PROBLEM TO SOLVE
For the listing below, work out how many lines hold the word "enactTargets" and give that number by itself.

PROVIDED DATA
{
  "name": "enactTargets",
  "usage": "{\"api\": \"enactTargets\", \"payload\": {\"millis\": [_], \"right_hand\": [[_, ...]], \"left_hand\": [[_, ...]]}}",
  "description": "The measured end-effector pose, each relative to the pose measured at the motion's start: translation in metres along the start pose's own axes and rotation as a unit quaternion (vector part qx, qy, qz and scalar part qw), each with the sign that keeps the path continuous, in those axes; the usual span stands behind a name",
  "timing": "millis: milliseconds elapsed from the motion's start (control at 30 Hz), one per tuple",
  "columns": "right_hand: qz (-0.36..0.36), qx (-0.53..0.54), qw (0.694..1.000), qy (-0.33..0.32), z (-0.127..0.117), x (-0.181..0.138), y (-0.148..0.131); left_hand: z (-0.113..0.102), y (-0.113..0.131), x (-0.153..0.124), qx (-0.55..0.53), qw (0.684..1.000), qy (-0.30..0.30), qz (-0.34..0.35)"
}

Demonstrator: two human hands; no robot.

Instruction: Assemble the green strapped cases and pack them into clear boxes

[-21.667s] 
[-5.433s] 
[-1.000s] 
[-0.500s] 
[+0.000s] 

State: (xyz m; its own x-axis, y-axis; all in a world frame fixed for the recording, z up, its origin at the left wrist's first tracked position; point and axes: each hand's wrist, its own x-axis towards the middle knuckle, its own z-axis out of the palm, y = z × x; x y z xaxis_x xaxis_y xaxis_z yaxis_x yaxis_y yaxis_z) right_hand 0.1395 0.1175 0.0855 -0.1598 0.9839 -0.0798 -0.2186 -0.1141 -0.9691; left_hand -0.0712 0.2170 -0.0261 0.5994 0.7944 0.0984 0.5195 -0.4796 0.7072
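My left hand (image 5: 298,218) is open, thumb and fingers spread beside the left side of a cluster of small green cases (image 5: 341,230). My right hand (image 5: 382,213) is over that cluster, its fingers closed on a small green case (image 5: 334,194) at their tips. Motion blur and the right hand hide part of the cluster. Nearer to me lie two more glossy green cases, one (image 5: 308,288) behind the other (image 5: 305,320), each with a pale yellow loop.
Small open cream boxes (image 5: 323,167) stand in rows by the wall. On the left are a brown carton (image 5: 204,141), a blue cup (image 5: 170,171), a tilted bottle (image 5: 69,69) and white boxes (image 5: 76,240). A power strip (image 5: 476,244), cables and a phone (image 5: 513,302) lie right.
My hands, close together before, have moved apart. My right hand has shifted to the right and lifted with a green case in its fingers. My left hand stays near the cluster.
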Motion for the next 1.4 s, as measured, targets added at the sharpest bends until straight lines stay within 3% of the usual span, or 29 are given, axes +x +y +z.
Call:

TASK RESULT
2